» Problem description: Your copy should begin at the line containing "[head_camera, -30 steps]" and end at the last line of the records; transcribe those lines exactly and leave out every picture.

[Dataset items]
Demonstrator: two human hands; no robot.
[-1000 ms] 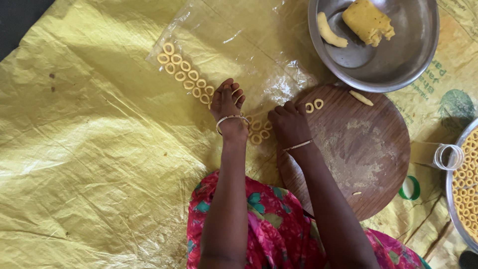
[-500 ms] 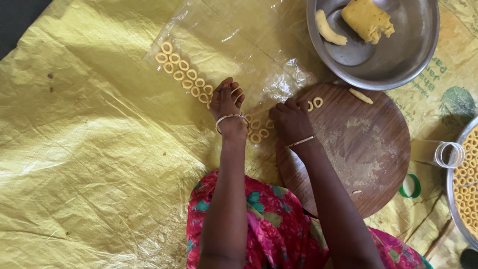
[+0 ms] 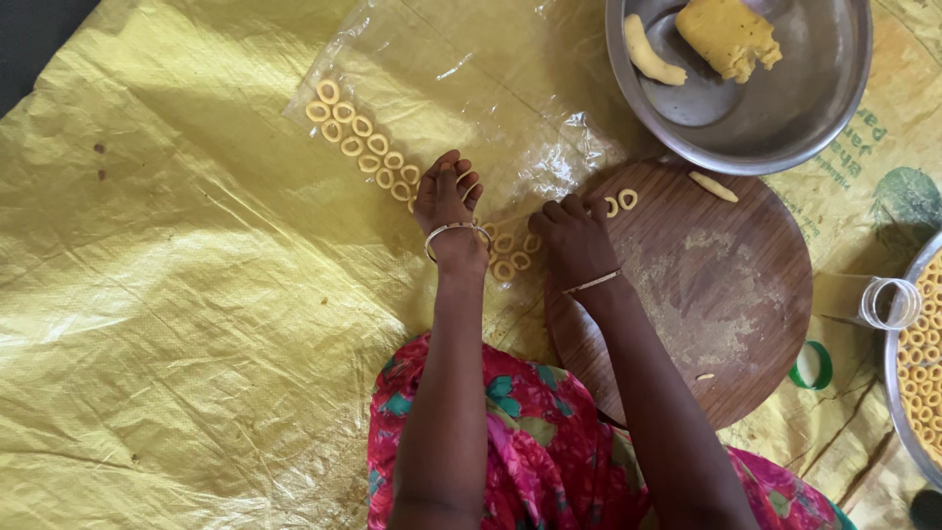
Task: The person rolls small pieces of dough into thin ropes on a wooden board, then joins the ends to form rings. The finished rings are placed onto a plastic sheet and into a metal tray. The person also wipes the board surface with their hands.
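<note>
The left hand (image 3: 446, 201) lies flat with fingers spread on the clear plastic sheet (image 3: 461, 88), touching a dough ring (image 3: 472, 188) in the row of rings (image 3: 365, 145) that runs toward ten o'clock. The right hand (image 3: 572, 236) is curled at the nine o'clock edge of the round wooden board (image 3: 721, 294); I cannot tell if it holds anything. Two small rings (image 3: 620, 202) lie just beside its fingers.

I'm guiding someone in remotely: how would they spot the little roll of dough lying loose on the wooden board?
Find the round wooden board below the steel bowl. Near its upper edge, closest to the bowl, lies a short straight dough stick. Unlike the two dough rings by the right hand, it is not curled into a loop.
</note>
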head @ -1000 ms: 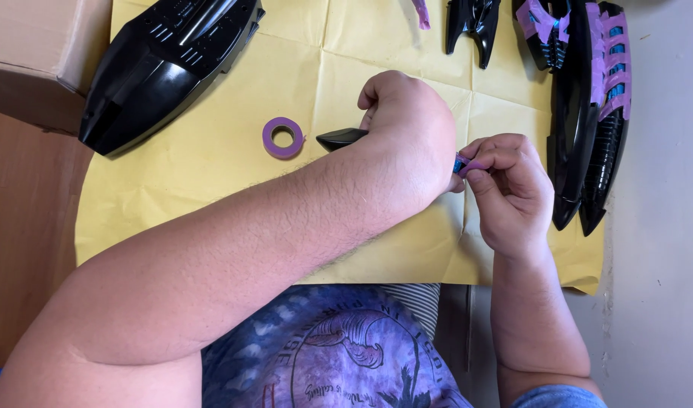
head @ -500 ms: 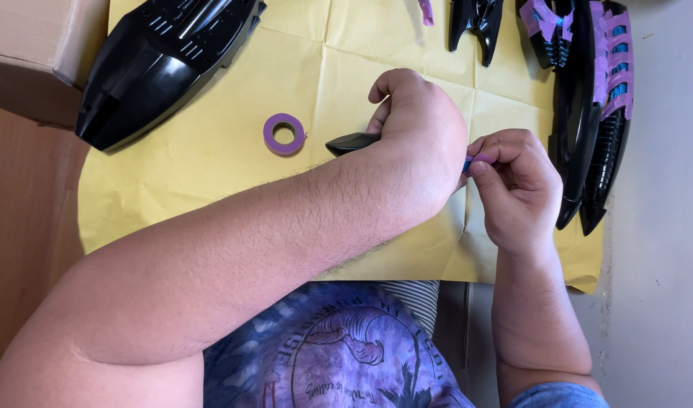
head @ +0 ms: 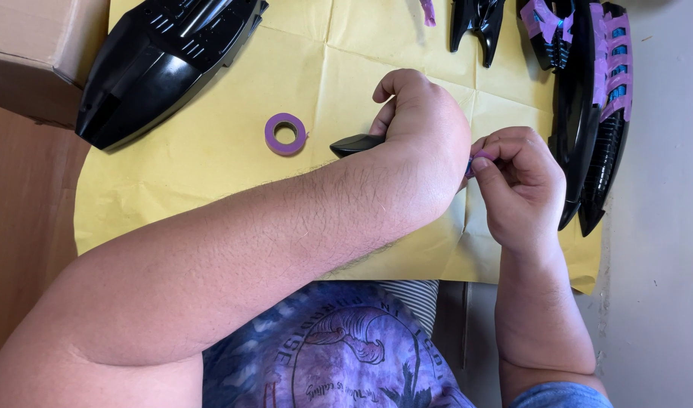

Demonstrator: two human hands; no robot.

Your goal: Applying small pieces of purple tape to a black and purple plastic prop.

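Masking a small black part (head: 355, 143) is in hand: left hand (head: 426, 128) grips it closed, right hand (head: 520, 181) pinches purple tape (head: 479, 157). Pressing the strip flat likely comes next.

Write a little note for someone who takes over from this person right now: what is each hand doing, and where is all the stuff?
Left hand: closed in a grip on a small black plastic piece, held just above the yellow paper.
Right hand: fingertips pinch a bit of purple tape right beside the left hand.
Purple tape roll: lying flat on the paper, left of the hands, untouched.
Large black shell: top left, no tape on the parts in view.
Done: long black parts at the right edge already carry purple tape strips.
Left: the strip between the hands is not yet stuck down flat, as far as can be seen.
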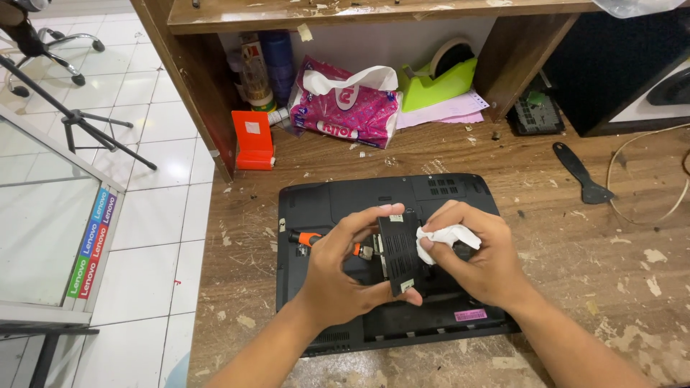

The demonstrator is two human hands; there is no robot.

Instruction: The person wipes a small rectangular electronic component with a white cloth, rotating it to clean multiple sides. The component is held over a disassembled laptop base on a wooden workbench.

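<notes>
Your left hand (338, 276) pinches a flat black panel (399, 253) by its edges, thumb at the lower end and fingers at the upper end, so the panel stands nearly upright above the middle of the black laptop (316, 205) that lies bottom-up on the worn wooden table (575, 237). Your right hand (481, 259) is closed tight around a small wad of white tissue (445, 237) and presses it against the panel's right edge. Just behind your left fingers, an orange-handled screwdriver (309, 238) lies across the laptop's underside; its tip is hidden by your hand. A black plastic scraper (582, 172) rests on the table to the right, well apart from the laptop, near a loop of pale cable (632, 162). Under the shelf at the back sit an orange box (253, 140), a pink printed bag (348, 108) with a white handle, and a lime-green tape dispenser (438, 79) on pink paper. The white tiled floor (158, 215) shows to the left.
</notes>
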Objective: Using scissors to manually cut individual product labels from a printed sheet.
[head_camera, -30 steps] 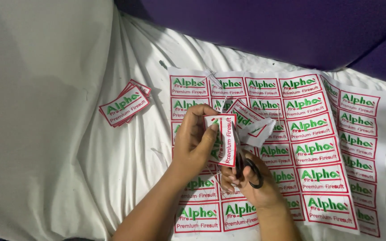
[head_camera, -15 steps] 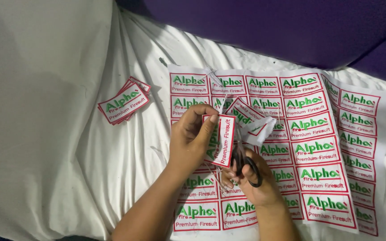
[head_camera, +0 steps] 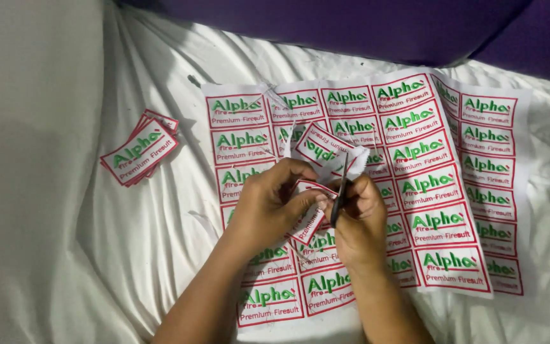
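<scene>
Scissors [head_camera: 340, 191]: gripped in my right hand [head_camera: 359, 220], fingers curled tight around the handles, blades pointing up and away from me, directly above the printed sheet [head_camera: 428, 185].
Label piece [head_camera: 307, 213]: pinched between thumb and fingers of my left hand [head_camera: 268, 207], tilted, touching the scissor blades at its right edge; a second loose strip [head_camera: 323, 148] of labels curls up just beyond the blades.
Step in hand: as I judge it, trimming one red-bordered label free along its border, cut partly made.
Next move: calls for turning the piece with the left fingers so the blades meet the next edge squarely, keeping to the red line.
Printed sheet: rows of red, green and white labels on white fabric, spread under both hands and well out to their right.
Cut stack [head_camera: 140, 148]: finished labels piled well to the left of the sheet, apart from it.
White cloth [head_camera: 65, 242]: rumpled bedding under the sheet on all sides.
Purple surface [head_camera: 364, 28]: beyond the sheet's far edge.
In the way: the curling strip crowds the blade tips; the soft creased cloth gives the sheet no firm support.
</scene>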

» Exercise answer:
[head_camera, -30 steps] 
[head_camera, -15 steps] 
[head_camera, +0 steps] 
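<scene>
Scissors [head_camera: 340, 191]: gripped in my right hand [head_camera: 359, 220], fingers curled tight around the handles, blades pointing up and away from me, directly above the printed sheet [head_camera: 428, 185].
Label piece [head_camera: 307, 213]: pinched between thumb and fingers of my left hand [head_camera: 268, 207], tilted, touching the scissor blades at its right edge; a second loose strip [head_camera: 323, 148] of labels curls up just beyond the blades.
Step in hand: as I judge it, trimming one red-bordered label free along its border, cut partly made.
Next move: calls for turning the piece with the left fingers so the blades meet the next edge squarely, keeping to the red line.
Printed sheet: rows of red, green and white labels on white fabric, spread under both hands and well out to their right.
Cut stack [head_camera: 140, 148]: finished labels piled well to the left of the sheet, apart from it.
White cloth [head_camera: 65, 242]: rumpled bedding under the sheet on all sides.
Purple surface [head_camera: 364, 28]: beyond the sheet's far edge.
In the way: the curling strip crowds the blade tips; the soft creased cloth gives the sheet no firm support.
</scene>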

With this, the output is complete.